_EXERCISE PROMPT_
Every line of the material should be output exactly as written.

_INFORMATION SUPPLIED_
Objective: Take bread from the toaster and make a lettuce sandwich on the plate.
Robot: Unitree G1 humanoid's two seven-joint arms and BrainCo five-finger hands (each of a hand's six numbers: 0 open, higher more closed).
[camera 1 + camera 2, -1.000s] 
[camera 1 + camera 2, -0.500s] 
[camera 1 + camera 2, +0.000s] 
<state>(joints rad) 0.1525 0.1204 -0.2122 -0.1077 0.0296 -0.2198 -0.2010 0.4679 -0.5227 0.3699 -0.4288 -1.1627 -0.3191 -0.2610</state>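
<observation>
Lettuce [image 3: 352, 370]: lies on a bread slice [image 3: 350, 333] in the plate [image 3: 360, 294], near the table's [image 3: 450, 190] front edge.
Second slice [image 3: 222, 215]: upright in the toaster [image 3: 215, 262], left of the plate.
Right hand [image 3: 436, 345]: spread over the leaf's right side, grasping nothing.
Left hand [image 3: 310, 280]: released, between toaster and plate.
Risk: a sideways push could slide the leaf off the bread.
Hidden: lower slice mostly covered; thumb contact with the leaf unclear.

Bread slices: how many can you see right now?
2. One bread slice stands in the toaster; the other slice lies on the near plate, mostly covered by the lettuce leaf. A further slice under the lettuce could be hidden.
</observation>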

_OUTPUT OF THE EXERCISE_
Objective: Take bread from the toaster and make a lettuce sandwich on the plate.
Robot: Unitree G1 humanoid's two seven-joint arms and BrainCo five-finger hands (each of a hand's six numbers: 0 open, higher more closed).
[camera 1 + camera 2, -1.000s] 
[camera 1 + camera 2, -0.500s] 
[camera 1 + camera 2, +0.000s] 
<state>(joints rad) 0.1525 0.1204 -0.2122 -0.1077 0.0296 -0.2198 -0.2010 0.4679 -0.5227 0.3699 -0.4288 -1.1627 -0.3191 -0.2610</state>
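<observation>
Lettuce [image 3: 352, 370]: lies on a bread slice [image 3: 350, 333] in the plate [image 3: 360, 294], near the table's [image 3: 450, 190] front edge.
Second slice [image 3: 222, 215]: upright in the toaster [image 3: 215, 262], left of the plate.
Right hand [image 3: 436, 345]: spread over the leaf's right side, grasping nothing.
Left hand [image 3: 310, 280]: released, between toaster and plate.
Risk: a sideways push could slide the leaf off the bread.
Hidden: lower slice mostly covered; thumb contact with the leaf unclear.

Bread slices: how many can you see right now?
2. One bread slice stands in the toaster; the other slice lies on the near plate, mostly covered by the lettuce leaf. A further slice under the lettuce could be hidden.
</observation>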

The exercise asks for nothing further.